Task brief => Below are the entries; transcribe them exactly and drop every picture.

————————

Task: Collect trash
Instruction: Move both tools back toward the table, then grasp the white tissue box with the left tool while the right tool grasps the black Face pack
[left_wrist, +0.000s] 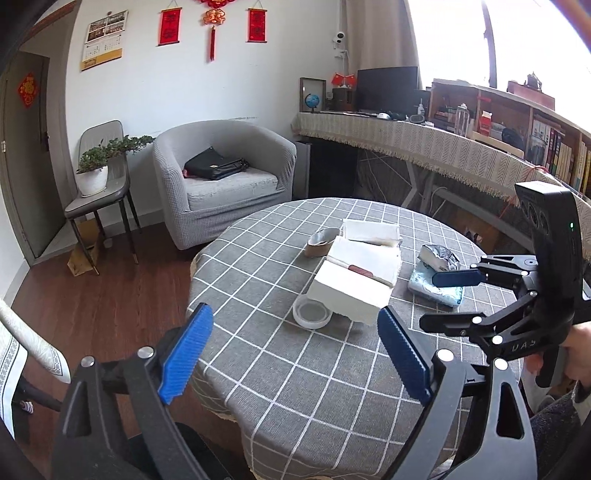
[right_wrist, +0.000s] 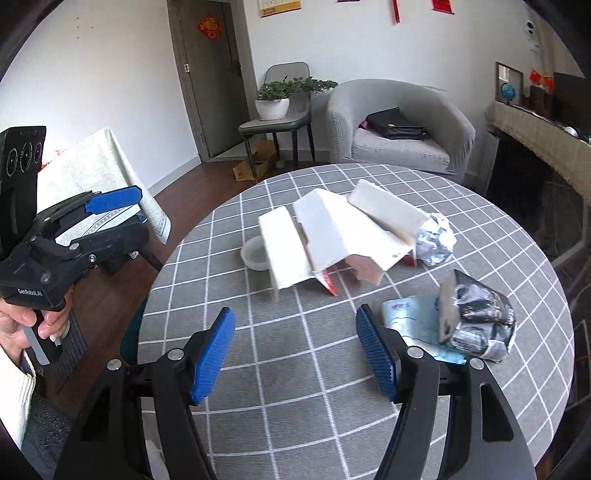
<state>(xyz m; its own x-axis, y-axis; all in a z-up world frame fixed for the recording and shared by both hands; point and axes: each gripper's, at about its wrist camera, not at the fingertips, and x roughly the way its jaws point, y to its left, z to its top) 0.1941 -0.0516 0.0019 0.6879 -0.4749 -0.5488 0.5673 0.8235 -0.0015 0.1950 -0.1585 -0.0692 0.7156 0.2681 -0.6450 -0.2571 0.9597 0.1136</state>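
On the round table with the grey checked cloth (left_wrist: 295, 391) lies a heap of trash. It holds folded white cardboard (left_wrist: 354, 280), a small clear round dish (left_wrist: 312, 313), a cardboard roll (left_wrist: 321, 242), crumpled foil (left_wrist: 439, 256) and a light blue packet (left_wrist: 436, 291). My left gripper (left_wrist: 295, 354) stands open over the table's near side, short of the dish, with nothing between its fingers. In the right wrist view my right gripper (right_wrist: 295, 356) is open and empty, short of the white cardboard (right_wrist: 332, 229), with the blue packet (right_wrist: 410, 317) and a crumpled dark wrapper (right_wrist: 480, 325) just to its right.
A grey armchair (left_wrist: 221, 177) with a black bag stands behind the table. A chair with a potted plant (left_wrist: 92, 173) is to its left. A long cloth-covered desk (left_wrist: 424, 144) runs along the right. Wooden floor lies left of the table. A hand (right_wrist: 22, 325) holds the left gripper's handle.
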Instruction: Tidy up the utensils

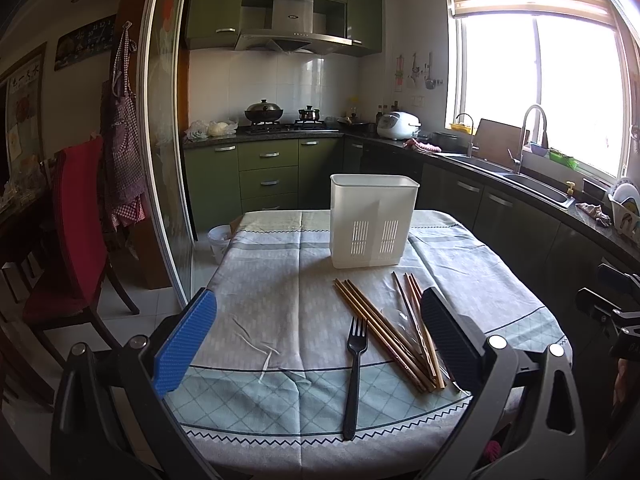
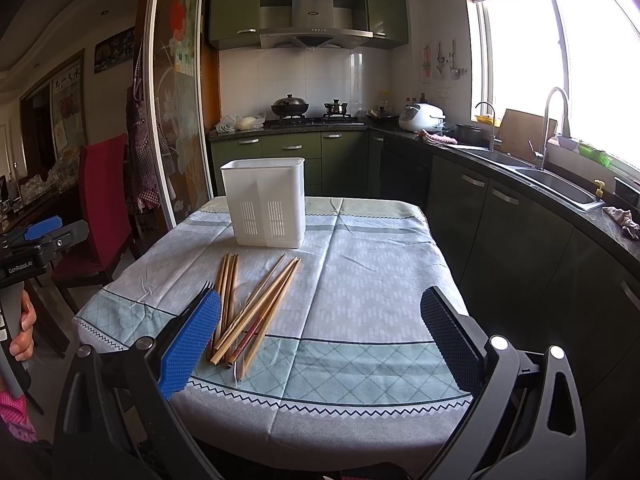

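**Both grippers waiting over loose utensils**

The left gripper [image 1: 316,344] and right gripper [image 2: 320,340] are both hovering wide open above the near edge of the tablecloth [image 1: 272,300], gripping nothing. The black plastic fork [image 1: 354,376] is lying flat beside a loose fan of wooden chopsticks [image 1: 392,336], and a clear plastic spoon [image 1: 400,322] seems to be resting among them. The white 2-compartment utensil holder [image 1: 372,222] is standing upright farther back and looks empty. The sorting is apparently just beginning; the next move is probably calling for lowering onto the fork's thin handle and pinching it cleanly off the cloth.
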The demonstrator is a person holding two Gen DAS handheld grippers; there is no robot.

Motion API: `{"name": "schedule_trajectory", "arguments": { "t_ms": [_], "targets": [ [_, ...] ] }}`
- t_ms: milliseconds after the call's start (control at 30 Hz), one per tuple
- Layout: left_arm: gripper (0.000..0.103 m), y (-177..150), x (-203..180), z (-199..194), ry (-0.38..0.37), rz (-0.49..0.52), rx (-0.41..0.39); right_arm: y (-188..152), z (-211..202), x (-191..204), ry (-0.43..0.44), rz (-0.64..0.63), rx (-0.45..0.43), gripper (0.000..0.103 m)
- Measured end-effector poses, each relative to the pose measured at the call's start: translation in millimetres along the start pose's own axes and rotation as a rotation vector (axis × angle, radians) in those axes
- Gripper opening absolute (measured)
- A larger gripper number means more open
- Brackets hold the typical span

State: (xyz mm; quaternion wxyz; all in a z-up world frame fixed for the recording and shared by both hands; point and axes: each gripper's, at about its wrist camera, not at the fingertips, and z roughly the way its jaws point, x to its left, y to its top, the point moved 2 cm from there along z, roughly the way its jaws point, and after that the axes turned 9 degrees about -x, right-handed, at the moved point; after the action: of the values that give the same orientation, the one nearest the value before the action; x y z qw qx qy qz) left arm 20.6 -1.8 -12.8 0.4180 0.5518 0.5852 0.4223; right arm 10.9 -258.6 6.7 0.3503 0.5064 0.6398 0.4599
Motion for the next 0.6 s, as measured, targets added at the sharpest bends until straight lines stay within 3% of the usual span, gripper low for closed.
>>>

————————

Exercise output =>
Task: Collect trash
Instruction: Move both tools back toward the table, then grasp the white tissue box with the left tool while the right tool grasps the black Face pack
[left_wrist, +0.000s] 
[right_wrist, +0.000s] 
<state>(xyz m; its own x-axis, y-axis; all in a z-up world frame fixed for the recording and shared by both hands; point and axes: each gripper's, at about its wrist camera, not at the fingertips, and x roughly the way its jaws point, y to its left, z to its top) 0.1941 -0.0516 0.0019 0.6879 -0.4749 -0.5488 0.5673 0.8235 -0.0015 0.1950 -0.1585 -0.0692 0.7156 0.2681 -0.6450 -0.2571 0.9597 0.1136</state>
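On the round table with the grey checked cloth (left_wrist: 295, 391) lies a heap of trash. It holds folded white cardboard (left_wrist: 354, 280), a small clear round dish (left_wrist: 312, 313), a cardboard roll (left_wrist: 321, 242), crumpled foil (left_wrist: 439, 256) and a light blue packet (left_wrist: 436, 291). My left gripper (left_wrist: 295, 354) stands open over the table's near side, short of the dish, with nothing between its fingers. In the right wrist view my right gripper (right_wrist: 295, 356) is open and empty, short of the white cardboard (right_wrist: 332, 229), with the blue packet (right_wrist: 410, 317) and a crumpled dark wrapper (right_wrist: 480, 325) just to its right.
A grey armchair (left_wrist: 221, 177) with a black bag stands behind the table. A chair with a potted plant (left_wrist: 92, 173) is to its left. A long cloth-covered desk (left_wrist: 424, 144) runs along the right. Wooden floor lies left of the table. A hand (right_wrist: 22, 325) holds the left gripper's handle.
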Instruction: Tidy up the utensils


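**Both grippers waiting over loose utensils**

The left gripper [image 1: 316,344] and right gripper [image 2: 320,340] are both hovering wide open above the near edge of the tablecloth [image 1: 272,300], gripping nothing. The black plastic fork [image 1: 354,376] is lying flat beside a loose fan of wooden chopsticks [image 1: 392,336], and a clear plastic spoon [image 1: 400,322] seems to be resting among them. The white 2-compartment utensil holder [image 1: 372,222] is standing upright farther back and looks empty. The sorting is apparently just beginning; the next move is probably calling for lowering onto the fork's thin handle and pinching it cleanly off the cloth.
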The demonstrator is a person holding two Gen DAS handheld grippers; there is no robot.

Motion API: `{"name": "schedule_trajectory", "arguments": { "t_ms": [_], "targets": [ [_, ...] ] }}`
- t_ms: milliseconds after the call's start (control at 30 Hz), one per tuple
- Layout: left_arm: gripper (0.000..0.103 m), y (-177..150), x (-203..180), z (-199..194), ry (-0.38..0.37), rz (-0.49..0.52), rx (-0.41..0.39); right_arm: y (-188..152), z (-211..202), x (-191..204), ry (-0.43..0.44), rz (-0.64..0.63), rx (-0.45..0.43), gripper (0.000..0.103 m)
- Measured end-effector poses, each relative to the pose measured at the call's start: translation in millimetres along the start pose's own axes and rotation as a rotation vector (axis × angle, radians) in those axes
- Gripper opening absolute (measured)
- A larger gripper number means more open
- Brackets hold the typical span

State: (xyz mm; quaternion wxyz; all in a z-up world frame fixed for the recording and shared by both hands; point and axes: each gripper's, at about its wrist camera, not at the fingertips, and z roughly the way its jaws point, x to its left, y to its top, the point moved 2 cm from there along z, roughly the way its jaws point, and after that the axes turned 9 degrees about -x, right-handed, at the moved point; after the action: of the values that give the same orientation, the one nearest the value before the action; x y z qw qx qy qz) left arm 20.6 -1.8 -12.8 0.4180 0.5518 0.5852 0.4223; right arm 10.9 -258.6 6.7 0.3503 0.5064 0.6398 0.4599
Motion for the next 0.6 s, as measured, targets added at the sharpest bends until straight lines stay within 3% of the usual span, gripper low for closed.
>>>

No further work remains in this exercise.